Luke Coffey, pesquisador do Hudson Institute, um centro de análise de políticas internacionais e de defesa dos EUA, acha difícil acreditar que militares americanos possam estar se movendo livremente pela Ucrânia: "Eu ficaria muito surpreso se as tropas dos EUA tivessem liberdade de movimento para se mover pelo país para monitorar a situação. Sei que o pessoal da Embaixada dos EUA precisa até de uma autorização para ir a Odesa. E antes de 2022, os instrutores dos EUA não tinham permissão para ir a leste do rio Dnipro. Duvido que consigam agora."
Olga Husieva, pesquisadora do Instituto de Política de Segurança da Universidade de Kiel, diverge de Coffey e dá como certo que há enviados dos ministérios da Defesa aliados da Ucrânia coletando dados no terreno. Em seu entendimento, estes podem obter conhecimentos fundamentais para melhorar a prontidão de seus próprios exércitos e o uso de seu armamento; eles também podem ser encarregados de garantir que não haja armas acabando no mercado negro, como aconteceu após a retirada do Afeganistão em 2021 da coalizão ocidental liderada pelos EUA. "Também não é segredo que há instrutores no país desde o início da invasão", acrescenta.

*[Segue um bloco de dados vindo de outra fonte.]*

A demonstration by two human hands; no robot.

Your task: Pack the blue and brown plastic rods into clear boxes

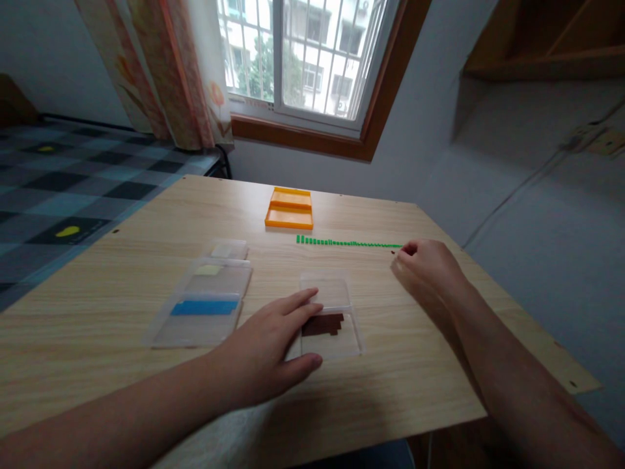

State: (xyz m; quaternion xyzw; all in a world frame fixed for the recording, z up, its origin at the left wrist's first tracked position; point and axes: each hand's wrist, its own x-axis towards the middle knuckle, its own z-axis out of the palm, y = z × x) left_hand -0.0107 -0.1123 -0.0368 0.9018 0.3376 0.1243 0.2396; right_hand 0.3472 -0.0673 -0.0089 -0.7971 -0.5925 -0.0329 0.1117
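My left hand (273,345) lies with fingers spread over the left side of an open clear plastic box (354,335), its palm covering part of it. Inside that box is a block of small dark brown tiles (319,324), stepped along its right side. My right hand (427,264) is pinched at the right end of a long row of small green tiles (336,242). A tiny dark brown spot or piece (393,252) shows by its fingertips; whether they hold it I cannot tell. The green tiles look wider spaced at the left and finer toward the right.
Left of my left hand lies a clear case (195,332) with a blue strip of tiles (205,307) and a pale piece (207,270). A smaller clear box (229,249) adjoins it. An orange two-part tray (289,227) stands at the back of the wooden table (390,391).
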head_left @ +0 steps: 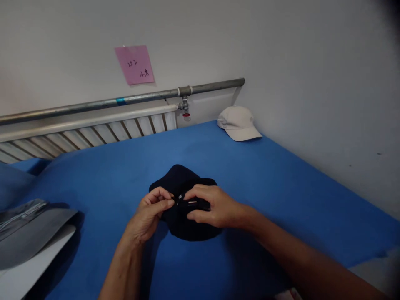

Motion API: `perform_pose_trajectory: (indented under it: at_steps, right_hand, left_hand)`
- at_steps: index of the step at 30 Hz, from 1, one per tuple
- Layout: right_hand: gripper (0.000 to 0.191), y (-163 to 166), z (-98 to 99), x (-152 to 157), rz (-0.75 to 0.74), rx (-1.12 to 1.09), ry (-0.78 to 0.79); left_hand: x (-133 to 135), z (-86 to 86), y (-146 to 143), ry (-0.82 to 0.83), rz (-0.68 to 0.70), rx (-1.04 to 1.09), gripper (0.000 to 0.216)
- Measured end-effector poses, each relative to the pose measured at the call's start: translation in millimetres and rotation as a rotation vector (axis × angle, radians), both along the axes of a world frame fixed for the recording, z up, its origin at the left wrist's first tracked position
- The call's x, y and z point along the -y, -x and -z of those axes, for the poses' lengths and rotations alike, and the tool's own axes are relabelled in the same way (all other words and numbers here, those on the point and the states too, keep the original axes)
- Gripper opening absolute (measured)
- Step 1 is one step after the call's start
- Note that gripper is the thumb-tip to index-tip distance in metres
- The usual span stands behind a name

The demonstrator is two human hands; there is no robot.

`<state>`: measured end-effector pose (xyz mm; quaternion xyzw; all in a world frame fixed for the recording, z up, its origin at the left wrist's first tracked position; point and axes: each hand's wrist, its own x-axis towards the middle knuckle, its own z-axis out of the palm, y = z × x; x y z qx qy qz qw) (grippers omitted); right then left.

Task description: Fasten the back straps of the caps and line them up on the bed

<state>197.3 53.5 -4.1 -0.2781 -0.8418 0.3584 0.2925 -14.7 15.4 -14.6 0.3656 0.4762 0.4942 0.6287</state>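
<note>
A dark navy or black cap (195,231) lies on the blue-covered surface in front of me, its brim pointing to the upper left. My left hand (150,212) is at the cap's left side, thumb and forefinger pinched together. Whatever lies between those fingertips is too small to make out. Over the cap, my right hand (211,204) grips what look like small black thread snips (200,204) between thumb and fingers. Their pale tips point left, close to my left fingertips. Dark on dark, the tool's outline is hard to separate from the cap.
A beige cap (239,123) sits at the far right corner by the wall. Grey and white caps (37,235) are stacked at the left edge. Behind the blue sheet (125,166) are a white radiator (93,135), a metal pipe (150,97) and a pink note (134,64).
</note>
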Motion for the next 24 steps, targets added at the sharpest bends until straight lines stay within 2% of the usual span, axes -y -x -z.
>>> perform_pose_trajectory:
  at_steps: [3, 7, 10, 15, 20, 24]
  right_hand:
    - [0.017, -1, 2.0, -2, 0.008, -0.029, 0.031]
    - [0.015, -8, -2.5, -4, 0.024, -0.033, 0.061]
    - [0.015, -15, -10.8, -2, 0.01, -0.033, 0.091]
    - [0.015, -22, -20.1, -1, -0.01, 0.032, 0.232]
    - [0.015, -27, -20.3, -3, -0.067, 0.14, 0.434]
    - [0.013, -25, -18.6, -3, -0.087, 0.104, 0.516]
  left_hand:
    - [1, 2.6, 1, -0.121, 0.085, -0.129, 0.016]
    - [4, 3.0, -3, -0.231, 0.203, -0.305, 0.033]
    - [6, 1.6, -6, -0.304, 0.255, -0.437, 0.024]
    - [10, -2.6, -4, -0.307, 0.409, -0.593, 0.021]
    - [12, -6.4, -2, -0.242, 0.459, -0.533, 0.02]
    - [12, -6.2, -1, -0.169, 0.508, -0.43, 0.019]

Husieva sublinha que, acima de tudo, se trata de iniciativas individuais dos governos em questão, embora sublinhe que há coordenação entre os Estados Unidos e o Reino Unido e, embora em menor grau, de Washington e Londres com a Polónia e os países bálticos. Este especialista alerta que a Alemanha está a ser excluída desta cooperação por receio da infiltração de espiões russos nos seus serviços secretos. Lukasz Maslanka, pesquisador do Centro Polonês de Estudos Orientais, também é da opinião de que "provavelmente há coordenação e transmissão mútua de informações, mas cada país toma suas próprias decisões".
Coffey admite: "Talvez haja razões técnicas limitadas para o pessoal da Otan em território ucraniano, mas isso deve ser evitado. Seria melhor substituí-los por profissionais civis." Husieva observa que o caso do míssil Storm Shadow não pode ser único, e assume que os instrutores da OTAN serão enviados para a Ucrânia quando os primeiros caças F-16 dos EUA chegarem no final deste ano. Além disso, ressalta, a colaboração aumentará com o uso de inteligência artificial para coordenar ataques. Segundo ela, além da possível presença de engenheiros para acompanhar a entrada em serviço de armamento avançado, é sempre necessário a presença de militares. O próprio presidente ucraniano, Volodymyr Zelenskiy, deu como exemplo em 11 de março, no Le Monde, a possibilidade de obuses franceses Caesar e tanques alemães Leopard serem reparados e produzidos na Ucrânia, com inevitável assistência militar no terreno.
Maslanka concorda com Husieva que o apelo de líderes políticos como Macron para o envolvimento de soldados da Otan na Ucrânia é principalmente uma estratégia para não ser intimidado pelo presidente russo, Vladimir Putin: "Trata-se de provocar um dilema para Putin e adicionar um novo fator de risco para ele". Husieva acrescenta que vê como "perfeitamente possível" que uma coalizão de países composta por Reino Unido, Polônia e os países bálticos chegue a um acordo no futuro para estar na Ucrânia. Coffey, por outro lado, acredita que seria um erro grave diante do desbloqueio republicano da ajuda militar dos EUA: "Há muitos republicanos preocupados que os EUA entrem em uma nova guerra eterna. Os defensores da Ucrânia argumentam que não será o caso porque não há tropas americanas lutando, e Macron sugere contraproducentemente que as tropas da Otan poderiam ser destacadas.